The limitation is that Discord's real-time features use WebSockets, which Duck does not yet support. The current bot can respond when triggered but cannot listen for events passively. This is high on the roadmap.

What excites me is where this leads. Once WebSocket support lands, Duck could handle persistent connections to chat services, real-time data feeds, or multiplayer game networking. Combined with planned terminal UI support, you could write a program that fetches an article via HTTP and displays it in a formatted terminal reader. The pieces are converging toward something surprisingly capable.

The toy aspect remains. The quacks are still there. The Goose still judges. But underneath the jokes is a language that can talk to external services, parse structured data, and produce useful output.
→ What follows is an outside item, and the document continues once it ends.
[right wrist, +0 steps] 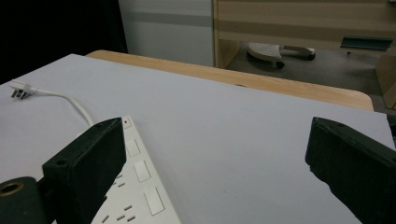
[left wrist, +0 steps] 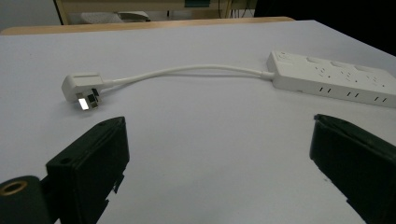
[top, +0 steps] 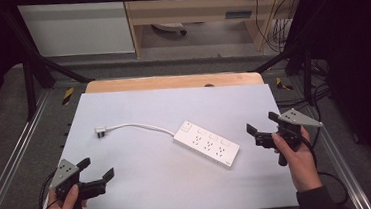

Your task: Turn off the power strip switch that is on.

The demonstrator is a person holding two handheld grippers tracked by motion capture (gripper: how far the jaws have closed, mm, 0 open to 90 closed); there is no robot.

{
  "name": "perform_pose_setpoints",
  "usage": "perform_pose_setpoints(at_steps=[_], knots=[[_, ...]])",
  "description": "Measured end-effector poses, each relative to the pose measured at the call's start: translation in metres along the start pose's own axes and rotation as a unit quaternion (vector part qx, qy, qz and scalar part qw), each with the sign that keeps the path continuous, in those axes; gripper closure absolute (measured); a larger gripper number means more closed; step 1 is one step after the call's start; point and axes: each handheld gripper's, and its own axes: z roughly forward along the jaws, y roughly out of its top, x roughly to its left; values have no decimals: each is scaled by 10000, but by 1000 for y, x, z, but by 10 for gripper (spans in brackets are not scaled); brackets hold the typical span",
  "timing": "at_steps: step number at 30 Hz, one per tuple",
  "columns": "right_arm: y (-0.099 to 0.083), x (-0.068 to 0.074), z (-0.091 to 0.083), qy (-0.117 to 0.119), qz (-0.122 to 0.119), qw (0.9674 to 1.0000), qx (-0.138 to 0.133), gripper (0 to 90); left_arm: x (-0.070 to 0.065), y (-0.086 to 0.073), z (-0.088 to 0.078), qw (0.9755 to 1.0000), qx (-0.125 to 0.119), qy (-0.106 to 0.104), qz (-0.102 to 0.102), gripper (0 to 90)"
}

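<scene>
One power strip [top: 206, 144], one plug [top: 100, 133], two tongs [top: 98, 170].

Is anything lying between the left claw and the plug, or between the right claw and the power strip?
Nothing visible. Bare white table surface lies between the open left claw and the plug. The open right claw has clear space to the power strip. The cord curves off beyond both paths.

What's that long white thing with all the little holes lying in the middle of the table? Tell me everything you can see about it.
It is a white power strip, plastic by its look, lying flat and slanted on the pale table sheet. Its top carries rows of socket slots and a small switch at the end toward the cord. A short white cord curves from that end to a plug resting on the sheet, its metal prongs bare. Nothing is plugged in. Neither gripper touches it.
</scene>
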Motion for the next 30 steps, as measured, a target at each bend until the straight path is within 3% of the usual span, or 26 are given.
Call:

There is room to do real work with this thing.

Planned Features

The suggestions document for Duck contains ideas ranging from quick additions to architectural overhauls. Some highlights from what is actively being considered:

The pipe operator would allow chaining operations left to right instead of nesting function calls. Reading data from a file, trimming it, and converting to uppercase would flow naturally as a pipeline rather than requiring mental unpacking of nested parentheses.

A package registry would provide centralized discovery and distribution for Duck libraries. The current Git-based system works but requires knowing repository locations in advance.

WebSocket support would enable real-time applications. The current HTTP functions are request-response only, which limits what can be built for interactive use cases.

Optional type hints could improve error messages and enable editor tooling without making types mandatory. This would follow the gradual typing approach used by TypeScript and Python.

Debug mode would add step-through execution with breakpoints, allowing inspection of program state at specific lines.

Several utility libraries are in development, including CSV parsing, terminal UI components, input validation, and caching helpers.

Conclusion

Duck proves that constraints, even absurd ones, can produce interesting technical work. The quack requirement forced careful thought about parser state. The personality system demanded attention to error UX. The desire to make something fun led to a language that is genuinely usable for small projects.

The Goose has rated thousands of programs at this point. Most still get threes. But occasionally someone writes something clean enough to earn higher marks, and the Goose grudgingly acknowledges it.

The code is permissively licensed and available for anyone who wants to explore language implementation through a lens that does not take itself too seriously.

curl -fsSL https://raw.githubusercontent.com/konacodes/duck-lang/master/install.sh | bash

GitHub: github.com/konacodes/duck-lang


The Goose rated this blog post: 6/10. "Adequate. The technical depth is there. The jokes could use work."